- **Task instructions**
Leave out the images and repeat the listing below without a single change.

%%

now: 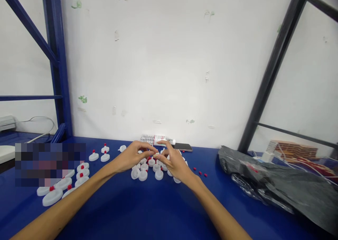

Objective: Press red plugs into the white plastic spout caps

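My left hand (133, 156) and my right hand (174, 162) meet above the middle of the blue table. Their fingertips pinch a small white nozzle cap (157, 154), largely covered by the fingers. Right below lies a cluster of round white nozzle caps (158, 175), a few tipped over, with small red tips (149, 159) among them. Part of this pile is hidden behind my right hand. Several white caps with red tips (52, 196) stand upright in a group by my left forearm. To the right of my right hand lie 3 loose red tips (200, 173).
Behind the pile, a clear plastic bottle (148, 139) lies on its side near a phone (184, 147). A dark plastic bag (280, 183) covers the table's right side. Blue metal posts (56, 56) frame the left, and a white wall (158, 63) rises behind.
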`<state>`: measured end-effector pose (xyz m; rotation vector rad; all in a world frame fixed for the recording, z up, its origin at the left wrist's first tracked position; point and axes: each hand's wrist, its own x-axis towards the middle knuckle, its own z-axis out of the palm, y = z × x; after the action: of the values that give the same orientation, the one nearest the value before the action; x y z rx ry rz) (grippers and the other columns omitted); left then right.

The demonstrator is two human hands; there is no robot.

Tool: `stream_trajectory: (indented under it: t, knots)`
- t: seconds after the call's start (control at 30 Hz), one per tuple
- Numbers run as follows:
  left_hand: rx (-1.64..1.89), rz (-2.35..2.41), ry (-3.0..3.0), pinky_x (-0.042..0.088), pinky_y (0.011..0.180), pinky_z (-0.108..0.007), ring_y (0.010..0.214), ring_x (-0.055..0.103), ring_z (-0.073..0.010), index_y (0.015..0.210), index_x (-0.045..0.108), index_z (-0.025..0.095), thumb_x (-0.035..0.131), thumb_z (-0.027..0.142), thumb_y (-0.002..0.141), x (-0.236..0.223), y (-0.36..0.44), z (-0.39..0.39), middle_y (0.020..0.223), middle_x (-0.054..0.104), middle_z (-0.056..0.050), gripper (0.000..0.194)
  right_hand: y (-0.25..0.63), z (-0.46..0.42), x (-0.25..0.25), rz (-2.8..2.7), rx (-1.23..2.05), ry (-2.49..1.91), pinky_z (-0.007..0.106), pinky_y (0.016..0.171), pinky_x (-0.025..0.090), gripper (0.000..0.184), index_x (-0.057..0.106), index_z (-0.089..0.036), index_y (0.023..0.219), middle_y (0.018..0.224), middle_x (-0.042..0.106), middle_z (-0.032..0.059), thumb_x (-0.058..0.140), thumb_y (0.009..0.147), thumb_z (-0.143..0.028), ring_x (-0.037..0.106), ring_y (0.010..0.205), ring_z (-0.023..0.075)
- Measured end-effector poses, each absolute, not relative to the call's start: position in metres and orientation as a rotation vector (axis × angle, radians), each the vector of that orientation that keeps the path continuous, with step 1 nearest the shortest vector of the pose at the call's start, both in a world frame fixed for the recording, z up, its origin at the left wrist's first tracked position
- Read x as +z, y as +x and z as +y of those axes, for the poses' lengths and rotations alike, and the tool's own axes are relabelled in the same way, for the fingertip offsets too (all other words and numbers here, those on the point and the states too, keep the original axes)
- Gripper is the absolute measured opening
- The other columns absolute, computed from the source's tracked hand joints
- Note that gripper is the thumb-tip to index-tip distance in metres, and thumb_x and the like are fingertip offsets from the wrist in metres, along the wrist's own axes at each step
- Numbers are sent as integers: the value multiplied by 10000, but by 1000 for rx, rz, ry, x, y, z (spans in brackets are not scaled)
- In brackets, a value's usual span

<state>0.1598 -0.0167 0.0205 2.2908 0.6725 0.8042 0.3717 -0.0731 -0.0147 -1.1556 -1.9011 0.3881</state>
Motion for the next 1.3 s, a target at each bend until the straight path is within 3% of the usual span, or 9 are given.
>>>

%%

- **Reply**
now: 

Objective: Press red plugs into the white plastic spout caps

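My left hand (133, 156) and my right hand (174, 162) meet above the middle of the blue table. Their fingertips pinch a small white nozzle cap (157, 154), largely covered by the fingers. Right below lies a cluster of round white nozzle caps (158, 175), a few tipped over, with small red tips (149, 159) among them. Part of this pile is hidden behind my right hand. Several white caps with red tips (52, 196) stand upright in a group by my left forearm. To the right of my right hand lie 3 loose red tips (200, 173).
Behind the pile, a clear plastic bottle (148, 139) lies on its side near a phone (184, 147). A dark plastic bag (280, 183) covers the table's right side. Blue metal posts (56, 56) frame the left, and a white wall (158, 63) rises behind.
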`<state>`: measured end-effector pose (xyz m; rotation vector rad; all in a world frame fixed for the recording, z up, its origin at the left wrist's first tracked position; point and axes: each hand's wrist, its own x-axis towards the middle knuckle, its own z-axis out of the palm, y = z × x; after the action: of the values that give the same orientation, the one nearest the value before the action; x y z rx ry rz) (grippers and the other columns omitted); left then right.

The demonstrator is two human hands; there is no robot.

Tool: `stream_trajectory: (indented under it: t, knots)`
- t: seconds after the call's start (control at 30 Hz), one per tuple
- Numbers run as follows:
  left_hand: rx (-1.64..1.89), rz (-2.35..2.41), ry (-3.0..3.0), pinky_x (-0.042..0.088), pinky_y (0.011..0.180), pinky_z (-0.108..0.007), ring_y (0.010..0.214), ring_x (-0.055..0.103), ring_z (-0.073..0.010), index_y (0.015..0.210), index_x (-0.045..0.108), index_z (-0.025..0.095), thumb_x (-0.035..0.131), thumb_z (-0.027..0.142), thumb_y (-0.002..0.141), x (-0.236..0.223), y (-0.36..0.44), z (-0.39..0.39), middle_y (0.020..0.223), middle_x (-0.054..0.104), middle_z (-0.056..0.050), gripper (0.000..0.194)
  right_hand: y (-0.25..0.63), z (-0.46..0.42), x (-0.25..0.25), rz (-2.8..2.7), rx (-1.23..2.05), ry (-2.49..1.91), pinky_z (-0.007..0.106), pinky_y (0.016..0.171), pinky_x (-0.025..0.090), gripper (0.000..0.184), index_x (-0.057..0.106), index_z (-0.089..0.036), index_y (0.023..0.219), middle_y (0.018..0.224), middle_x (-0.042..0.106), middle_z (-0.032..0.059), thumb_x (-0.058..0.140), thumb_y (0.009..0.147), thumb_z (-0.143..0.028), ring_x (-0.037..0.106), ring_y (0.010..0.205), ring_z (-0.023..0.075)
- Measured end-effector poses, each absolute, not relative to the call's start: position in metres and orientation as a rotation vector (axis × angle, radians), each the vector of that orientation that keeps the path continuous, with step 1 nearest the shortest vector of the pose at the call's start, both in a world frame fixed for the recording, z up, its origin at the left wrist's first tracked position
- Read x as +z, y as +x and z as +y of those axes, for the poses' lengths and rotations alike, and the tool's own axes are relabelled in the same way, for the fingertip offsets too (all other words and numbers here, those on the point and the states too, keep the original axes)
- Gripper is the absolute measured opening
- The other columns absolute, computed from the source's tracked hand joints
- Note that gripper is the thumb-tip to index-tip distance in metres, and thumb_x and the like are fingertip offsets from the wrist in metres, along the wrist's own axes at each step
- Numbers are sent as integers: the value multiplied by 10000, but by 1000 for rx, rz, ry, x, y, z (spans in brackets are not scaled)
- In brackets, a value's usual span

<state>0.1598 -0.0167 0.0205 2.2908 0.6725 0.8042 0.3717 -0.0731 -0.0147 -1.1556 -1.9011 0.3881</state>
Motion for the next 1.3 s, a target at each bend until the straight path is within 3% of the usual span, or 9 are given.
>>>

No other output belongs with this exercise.